Q: Are there restrictions on what I can bring into Cuba?
A: There are both US and Cuba import regulations that travelers must comply with when traveling and bringing items into Cuba.
For information on US import regulations, please visit the US Department of Commerce Bureau of Industry and Security's Export Administration Regulations
For information on Cuba import regulations, please visit the General Customs of the Republic of Cuba
Q: What currency can you use in Cuba?
A: Cuba operates as a dual currency system. Cuban covertible peso (CUC$) is the currency that you will exchange and use in Cuba. CUC$ come in the following denominations: 1, 3, 5, 10, 20, 50 and 100. Please note that CUC$1 comes in both coin and paper money form. There is a second currency, the Cuban peso, also called "moneda nacional" or CUP, which is used only by Cuban citizens.
Q: Can I exchange money in Cuba?
A: Yes. Once in Cuba, the port, tourist hotels, banks and CADECA bureaus (Cuban government exchange bureaus) can exchange currency (US and Canadian dollars, Euros, British pounds, etc) for a fee. Non-US currencies such as Euros and Canadian dollars usually have a more favorable exchange rate than the US dollar. Be sure to have proper ID (passport) on hand. Do not accept offers to exchange currency with anyone who approaches you on the street. This is particularly applicable due to the dual currency system used in Cuba. The US State Department advises that the export of CUCs is strictly prohibited, regardless of the amount.
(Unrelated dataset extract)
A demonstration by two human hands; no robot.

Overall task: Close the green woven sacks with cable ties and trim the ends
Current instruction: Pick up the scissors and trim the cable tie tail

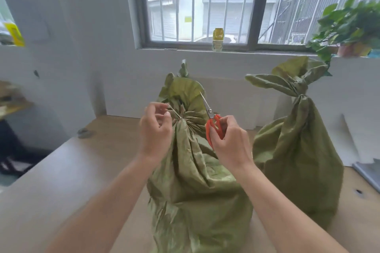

Q: Can I use my credit cards in Cuba?
A: While US citizens are allowed to use debit and credit cards in Cuba, the vast majority of US banks are still considering whether to allow for these transactions to take place. Thus, it is advisable to assume that all transactions in Cuba will have to be done using cash.
Q: How much can I spend in Cuba?
A: There are no per diem limits on authorized expenses.
Q: What am I allowed to bring back from Cuba? Can I bring back cigars, rum and other items from Cuba?
A: US persons are allowed to return with certain Cuban-origin items, including cigars and rum, for personal use only and pursuant to OFAC regulations. These items remain subject to the normal limits on duty and tax exemptions for merchandise important as accompanied baggage and for personal use. Please visit the US Treasury FAQ, which provides guidance on items that can be imported from Cuba.
Q: Will there be WiFi while in Cuba?
A: All vessels docked in Cuba will provided WiFi service; however, service may not be guaranteed at all times. Cuba has limited WiFi services, although certain hotels and internet cafes may provide service for a fee.
Q: Will I have cellular service while in Cuba?
A: Several carriers in the US and abroad have signed roaming agreements with Cuban telecommunications firm ETECSA, which allows for voice, data and text services while in Cuba. We strongly recommend checking with your service provider for details.
The information above is accurate at the time of printing, May 2017, but subject to change at any time.